++++ TASK DATA

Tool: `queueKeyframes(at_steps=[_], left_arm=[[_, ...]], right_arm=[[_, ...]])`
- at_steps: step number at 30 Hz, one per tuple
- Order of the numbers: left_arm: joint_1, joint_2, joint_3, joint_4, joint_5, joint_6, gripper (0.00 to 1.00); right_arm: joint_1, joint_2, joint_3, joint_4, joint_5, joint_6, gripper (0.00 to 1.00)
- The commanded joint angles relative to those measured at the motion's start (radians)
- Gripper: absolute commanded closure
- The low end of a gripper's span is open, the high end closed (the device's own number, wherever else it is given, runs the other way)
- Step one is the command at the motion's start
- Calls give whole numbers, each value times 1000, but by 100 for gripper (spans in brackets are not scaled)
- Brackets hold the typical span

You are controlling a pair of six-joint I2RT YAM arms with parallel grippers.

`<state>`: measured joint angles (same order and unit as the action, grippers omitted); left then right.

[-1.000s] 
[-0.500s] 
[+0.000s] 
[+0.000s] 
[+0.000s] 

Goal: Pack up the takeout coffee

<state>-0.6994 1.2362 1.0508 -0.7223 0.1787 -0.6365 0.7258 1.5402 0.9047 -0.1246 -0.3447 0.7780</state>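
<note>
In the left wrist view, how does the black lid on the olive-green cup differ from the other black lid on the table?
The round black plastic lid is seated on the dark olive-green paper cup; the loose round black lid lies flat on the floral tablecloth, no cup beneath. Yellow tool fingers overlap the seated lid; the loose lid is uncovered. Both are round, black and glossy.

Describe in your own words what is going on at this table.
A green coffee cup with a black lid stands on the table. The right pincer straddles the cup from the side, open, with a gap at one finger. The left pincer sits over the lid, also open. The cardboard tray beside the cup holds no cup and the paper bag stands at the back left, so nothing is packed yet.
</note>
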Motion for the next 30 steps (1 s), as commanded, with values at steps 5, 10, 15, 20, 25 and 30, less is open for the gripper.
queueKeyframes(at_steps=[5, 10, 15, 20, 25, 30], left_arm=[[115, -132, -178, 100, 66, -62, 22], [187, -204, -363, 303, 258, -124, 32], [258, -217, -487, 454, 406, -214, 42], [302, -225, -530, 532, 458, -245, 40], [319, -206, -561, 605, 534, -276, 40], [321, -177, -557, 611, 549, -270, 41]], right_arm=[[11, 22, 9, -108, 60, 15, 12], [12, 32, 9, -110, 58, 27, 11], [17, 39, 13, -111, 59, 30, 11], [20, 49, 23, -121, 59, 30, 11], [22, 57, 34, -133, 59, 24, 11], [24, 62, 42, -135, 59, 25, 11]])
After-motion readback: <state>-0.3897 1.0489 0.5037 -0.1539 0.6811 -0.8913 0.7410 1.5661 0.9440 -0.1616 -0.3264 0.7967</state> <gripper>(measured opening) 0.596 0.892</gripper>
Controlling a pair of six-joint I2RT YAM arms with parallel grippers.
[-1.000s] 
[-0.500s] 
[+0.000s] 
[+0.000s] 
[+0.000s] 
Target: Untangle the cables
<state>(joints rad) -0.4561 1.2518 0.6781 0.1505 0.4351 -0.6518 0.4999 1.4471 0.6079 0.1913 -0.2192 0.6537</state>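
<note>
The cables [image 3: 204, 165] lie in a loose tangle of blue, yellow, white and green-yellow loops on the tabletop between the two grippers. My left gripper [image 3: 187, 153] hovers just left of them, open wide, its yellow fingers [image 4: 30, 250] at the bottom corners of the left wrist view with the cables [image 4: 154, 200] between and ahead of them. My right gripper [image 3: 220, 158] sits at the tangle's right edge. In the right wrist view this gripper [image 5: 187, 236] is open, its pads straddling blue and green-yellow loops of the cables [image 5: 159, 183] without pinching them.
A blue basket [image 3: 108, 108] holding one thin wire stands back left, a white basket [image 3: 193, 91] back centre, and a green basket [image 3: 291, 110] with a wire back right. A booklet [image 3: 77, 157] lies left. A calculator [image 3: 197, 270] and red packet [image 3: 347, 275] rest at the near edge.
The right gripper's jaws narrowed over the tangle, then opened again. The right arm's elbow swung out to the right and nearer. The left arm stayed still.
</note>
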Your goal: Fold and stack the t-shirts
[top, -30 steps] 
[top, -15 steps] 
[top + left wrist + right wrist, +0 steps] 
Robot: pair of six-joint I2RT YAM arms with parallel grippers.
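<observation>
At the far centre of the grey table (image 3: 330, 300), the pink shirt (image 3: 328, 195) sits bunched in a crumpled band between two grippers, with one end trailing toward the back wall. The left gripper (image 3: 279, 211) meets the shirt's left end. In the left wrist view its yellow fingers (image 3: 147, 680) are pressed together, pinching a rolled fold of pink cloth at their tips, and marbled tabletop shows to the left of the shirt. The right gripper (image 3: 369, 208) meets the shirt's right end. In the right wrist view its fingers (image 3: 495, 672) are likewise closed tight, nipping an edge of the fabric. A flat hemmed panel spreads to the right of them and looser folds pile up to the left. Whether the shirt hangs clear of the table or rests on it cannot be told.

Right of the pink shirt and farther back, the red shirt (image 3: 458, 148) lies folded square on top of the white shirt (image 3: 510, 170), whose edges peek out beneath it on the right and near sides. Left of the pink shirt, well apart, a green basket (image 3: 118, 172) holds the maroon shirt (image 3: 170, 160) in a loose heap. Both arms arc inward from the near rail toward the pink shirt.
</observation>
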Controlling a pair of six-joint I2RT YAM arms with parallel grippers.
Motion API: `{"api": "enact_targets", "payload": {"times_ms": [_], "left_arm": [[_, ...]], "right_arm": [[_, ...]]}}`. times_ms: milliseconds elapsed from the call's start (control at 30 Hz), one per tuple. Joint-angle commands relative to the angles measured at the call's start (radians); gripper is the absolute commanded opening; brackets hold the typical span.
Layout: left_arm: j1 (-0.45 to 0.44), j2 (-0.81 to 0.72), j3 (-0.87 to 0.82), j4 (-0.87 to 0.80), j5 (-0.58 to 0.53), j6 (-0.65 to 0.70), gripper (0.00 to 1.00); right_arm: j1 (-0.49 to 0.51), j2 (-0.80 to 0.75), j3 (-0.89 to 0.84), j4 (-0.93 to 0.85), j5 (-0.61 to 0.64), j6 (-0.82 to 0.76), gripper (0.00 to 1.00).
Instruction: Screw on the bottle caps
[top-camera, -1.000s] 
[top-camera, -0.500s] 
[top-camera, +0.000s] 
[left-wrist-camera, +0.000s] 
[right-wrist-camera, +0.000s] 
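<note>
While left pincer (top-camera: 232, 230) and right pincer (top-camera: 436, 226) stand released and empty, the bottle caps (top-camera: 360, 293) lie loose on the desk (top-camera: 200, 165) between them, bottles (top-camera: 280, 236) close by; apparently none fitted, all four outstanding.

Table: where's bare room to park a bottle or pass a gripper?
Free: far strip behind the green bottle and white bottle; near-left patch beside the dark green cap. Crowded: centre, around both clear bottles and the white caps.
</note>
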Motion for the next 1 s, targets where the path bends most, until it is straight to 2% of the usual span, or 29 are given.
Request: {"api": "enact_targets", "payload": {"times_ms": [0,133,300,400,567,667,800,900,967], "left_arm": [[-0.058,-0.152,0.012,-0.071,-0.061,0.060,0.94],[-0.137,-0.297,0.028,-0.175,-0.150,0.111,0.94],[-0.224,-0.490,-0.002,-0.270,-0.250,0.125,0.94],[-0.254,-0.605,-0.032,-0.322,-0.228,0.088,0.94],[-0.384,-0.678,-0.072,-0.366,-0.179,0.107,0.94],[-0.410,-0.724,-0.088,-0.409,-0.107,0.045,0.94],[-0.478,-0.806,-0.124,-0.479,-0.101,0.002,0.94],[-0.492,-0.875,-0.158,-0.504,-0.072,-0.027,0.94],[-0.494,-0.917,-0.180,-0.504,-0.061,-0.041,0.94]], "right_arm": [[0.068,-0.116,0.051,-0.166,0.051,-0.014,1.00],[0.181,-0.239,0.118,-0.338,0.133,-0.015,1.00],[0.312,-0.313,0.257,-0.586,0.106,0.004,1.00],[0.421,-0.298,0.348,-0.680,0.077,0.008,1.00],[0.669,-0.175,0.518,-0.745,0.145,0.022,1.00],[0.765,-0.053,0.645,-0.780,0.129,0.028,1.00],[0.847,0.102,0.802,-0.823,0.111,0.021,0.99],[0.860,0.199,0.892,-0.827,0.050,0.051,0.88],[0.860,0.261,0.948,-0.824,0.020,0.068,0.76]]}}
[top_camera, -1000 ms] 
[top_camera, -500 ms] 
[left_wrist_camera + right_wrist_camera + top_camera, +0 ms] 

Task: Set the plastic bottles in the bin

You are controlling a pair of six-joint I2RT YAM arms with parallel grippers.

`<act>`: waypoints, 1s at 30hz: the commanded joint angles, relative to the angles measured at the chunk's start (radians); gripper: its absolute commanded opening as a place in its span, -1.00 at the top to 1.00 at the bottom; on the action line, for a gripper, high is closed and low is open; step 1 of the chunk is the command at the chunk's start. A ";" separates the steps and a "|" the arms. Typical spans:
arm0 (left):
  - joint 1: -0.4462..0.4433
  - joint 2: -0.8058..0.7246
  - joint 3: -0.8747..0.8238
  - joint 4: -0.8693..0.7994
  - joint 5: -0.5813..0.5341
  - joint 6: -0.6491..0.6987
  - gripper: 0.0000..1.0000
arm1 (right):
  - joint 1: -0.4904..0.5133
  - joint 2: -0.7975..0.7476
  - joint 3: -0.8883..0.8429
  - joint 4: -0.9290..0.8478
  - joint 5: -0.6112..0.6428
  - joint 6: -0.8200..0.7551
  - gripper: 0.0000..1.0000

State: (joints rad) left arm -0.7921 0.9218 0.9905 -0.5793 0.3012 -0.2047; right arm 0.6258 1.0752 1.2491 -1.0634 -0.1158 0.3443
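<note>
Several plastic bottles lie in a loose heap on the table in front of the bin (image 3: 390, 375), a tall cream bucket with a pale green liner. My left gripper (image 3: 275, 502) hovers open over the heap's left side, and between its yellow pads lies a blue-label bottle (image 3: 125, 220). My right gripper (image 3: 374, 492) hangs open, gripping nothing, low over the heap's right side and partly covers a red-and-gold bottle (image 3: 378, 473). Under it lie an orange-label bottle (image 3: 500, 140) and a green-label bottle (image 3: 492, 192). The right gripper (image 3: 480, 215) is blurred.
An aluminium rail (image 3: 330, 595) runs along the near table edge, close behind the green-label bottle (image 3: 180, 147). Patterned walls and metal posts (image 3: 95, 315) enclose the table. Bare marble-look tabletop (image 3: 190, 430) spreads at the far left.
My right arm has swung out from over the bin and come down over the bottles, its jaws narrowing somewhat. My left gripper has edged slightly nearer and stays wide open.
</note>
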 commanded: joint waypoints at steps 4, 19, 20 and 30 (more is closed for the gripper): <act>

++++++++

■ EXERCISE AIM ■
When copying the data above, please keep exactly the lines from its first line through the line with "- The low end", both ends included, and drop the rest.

■ RESPONSE ■
Tool: `queueKeyframes(at_steps=[_], left_arm=[[_, ...]], right_arm=[[_, ...]])`
- at_steps: step number at 30 Hz, one per tuple
- Order of the numbers: left_arm: joint_1, joint_2, joint_3, joint_4, joint_5, joint_6, gripper (0.00 to 1.00); right_arm: joint_1, joint_2, joint_3, joint_4, joint_5, joint_6, gripper (0.00 to 1.00)
- The commanded joint angles relative to those measured at the motion's start (radians)
- Gripper: absolute commanded closure
- The low end of a gripper's span is open, the high end closed (the device's own number, wherever else it is given, runs the other way)

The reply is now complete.